Posted by Gear Beast on February 04, 2017
You’ve probably heard it a thousand times – don’t forget to stretch after your run – and probably ignored it. After all, who has the time! The reality is that stretching after a run improves your recovery and helps prevents long term injury. In recognition of “the need for speed” here is a quick five stretch post run routine that focuses on the major muscle groups in the lower body.
Push each stretch to the point of resistance, not pain, and hold each stretch for 12 to 15 seconds. Repeat each stretch five times for each leg. Focus on smooth movements and avoid bouncing or jolting your muscles.
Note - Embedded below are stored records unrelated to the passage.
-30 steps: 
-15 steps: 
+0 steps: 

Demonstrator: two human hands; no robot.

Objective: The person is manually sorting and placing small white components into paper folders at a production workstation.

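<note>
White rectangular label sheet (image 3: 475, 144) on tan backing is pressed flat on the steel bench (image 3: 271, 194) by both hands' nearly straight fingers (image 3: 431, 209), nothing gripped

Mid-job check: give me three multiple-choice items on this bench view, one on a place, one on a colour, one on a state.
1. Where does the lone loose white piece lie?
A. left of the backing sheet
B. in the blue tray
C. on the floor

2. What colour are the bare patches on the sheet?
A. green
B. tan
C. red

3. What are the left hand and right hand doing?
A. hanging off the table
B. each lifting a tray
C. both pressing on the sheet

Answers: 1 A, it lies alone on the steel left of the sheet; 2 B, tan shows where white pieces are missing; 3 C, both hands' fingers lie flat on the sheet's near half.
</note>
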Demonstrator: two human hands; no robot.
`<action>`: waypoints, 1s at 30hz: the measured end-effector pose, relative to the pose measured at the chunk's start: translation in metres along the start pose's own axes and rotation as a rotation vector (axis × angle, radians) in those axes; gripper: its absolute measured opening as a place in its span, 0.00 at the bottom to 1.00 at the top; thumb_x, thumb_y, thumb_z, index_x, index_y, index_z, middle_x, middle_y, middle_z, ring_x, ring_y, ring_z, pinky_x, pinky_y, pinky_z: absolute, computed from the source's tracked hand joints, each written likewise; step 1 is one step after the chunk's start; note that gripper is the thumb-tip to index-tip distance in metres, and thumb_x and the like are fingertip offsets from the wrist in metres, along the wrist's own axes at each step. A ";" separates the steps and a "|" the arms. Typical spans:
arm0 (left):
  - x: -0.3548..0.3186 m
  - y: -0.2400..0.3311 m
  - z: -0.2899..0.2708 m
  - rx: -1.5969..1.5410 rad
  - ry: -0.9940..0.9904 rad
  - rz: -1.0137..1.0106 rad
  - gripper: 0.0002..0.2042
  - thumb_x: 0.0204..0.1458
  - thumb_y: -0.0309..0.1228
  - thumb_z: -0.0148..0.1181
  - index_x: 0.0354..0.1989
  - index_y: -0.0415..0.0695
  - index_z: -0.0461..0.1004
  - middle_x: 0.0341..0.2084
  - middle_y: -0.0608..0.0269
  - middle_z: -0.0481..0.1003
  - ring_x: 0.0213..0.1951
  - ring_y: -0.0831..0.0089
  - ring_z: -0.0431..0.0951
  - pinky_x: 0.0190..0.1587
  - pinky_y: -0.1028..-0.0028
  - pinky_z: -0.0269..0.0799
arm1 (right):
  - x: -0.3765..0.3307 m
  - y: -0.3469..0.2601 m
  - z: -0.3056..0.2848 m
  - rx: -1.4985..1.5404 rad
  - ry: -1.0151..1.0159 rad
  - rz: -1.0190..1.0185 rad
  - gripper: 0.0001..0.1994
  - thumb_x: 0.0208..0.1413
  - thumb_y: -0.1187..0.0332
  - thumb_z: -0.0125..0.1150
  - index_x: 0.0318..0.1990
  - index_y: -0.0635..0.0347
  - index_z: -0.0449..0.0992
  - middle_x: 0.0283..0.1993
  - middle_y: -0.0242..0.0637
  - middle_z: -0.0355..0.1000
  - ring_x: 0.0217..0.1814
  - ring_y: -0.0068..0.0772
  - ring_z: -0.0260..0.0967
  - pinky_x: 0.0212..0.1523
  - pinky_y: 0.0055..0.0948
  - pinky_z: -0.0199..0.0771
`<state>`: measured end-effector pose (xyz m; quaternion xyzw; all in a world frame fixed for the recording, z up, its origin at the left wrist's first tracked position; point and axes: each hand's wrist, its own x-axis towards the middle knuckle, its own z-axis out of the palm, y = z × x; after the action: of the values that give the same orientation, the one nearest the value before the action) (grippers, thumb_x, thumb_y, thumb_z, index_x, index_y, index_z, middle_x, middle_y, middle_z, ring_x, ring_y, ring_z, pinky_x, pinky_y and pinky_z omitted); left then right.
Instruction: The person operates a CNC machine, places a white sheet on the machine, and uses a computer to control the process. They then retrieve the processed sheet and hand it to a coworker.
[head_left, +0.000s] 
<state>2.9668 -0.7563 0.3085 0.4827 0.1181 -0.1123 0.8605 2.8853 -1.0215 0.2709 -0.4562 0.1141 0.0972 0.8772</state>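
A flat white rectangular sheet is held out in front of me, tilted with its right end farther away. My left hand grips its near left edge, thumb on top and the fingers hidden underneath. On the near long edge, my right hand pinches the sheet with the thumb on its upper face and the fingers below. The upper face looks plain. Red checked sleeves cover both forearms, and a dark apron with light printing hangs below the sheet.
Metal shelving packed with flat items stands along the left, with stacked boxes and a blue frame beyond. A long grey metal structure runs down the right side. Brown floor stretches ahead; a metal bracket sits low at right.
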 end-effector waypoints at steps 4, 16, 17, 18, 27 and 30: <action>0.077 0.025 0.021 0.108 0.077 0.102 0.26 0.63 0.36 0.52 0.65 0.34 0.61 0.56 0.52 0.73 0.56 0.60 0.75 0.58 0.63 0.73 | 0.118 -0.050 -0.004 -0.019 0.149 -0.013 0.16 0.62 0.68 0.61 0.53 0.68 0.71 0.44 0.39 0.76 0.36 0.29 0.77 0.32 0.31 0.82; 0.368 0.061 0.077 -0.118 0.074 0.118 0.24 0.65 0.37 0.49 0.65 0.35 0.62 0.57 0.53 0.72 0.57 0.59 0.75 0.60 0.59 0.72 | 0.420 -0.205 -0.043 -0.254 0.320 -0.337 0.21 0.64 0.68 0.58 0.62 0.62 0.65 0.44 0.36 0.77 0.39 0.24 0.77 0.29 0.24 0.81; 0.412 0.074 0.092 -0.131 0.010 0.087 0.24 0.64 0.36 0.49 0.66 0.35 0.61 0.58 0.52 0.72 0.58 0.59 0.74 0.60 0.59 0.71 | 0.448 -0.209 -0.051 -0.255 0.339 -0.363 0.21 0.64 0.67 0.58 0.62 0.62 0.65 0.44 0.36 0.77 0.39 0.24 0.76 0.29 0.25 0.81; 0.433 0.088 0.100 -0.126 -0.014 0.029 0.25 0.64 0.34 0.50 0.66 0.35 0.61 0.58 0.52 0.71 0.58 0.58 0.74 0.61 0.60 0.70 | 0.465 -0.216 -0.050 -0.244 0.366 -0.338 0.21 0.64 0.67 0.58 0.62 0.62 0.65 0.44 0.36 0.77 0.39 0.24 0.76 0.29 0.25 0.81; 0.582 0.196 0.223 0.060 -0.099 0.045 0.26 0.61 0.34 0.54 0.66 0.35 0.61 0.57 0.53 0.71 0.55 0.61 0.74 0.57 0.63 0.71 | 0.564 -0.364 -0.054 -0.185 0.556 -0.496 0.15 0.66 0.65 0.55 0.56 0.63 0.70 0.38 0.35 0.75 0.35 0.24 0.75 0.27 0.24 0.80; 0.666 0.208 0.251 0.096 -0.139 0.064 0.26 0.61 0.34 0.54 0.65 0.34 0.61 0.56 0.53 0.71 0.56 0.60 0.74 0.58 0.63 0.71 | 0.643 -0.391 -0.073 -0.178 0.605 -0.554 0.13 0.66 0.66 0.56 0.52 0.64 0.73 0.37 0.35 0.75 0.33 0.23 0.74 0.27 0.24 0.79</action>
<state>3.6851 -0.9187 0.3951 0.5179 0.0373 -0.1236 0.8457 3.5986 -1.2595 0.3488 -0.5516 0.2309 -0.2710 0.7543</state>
This should be enjoyable and relaxing – not adding additional stress on your body.
1. Quad Stretch
Stand with your back straight, shoulders back, abdominal muscles tight, and pelvis tucked under you. If needed, hold on to a chair or wall for balance. While standing on your left leg, bend your right knee behind you, bring your right heel back, and grab your foot or ankle. Gently pull your foot toward your tailbone, and avoid arching your back. Repeat with the other leg. You'll feel the stretch on the front of the thigh.
2. Hamstring Stretch
Begin this stretch in a crouching position. Extend one leg out in front of you with your knee straight and your heel on the ground. Keeping your knee straight, lean forward with your back straight, toward your straight leg, bringing your chest toward your knee. You'll feel the stretch on the back of the thigh.
3. Piriformis Stretch
Lie on your back with both knees bent and feet flat on the floor. Cross your left knee over your right, making a figure 4 with your legs. Grab the leg with the foot still on the floor, and gently pull your thigh toward you. You’ll feel the stretch on the back of your gluteal (butt) muscles.
4. Kneeling Psoas Stretch
Kneel on one knee, with the front leg forward and knee at a 90-degree angle. Keep your front foot directly below your knee as you tuck your pelvis under you and slowly lunge forward. Avoid arching your lower back. Raise your arms overhead for an added abdomen stretch. You’ll feel the stretch in your hip flexors, which are located in the upper thigh and hip.
5. Bent Leg Calf Stretch
Stand with your feet close together, but stagger one foot behind the other. Bend both knees until you feel a comfortable stretch just above the ankle of your back leg, where you're shifting most of your weight to. Bending the knee allows you to stretch the soleus calf muscle.
With a regular routine of post run stretching, you should begin to notice improvement in your flexibility and range of motion within a few weeks.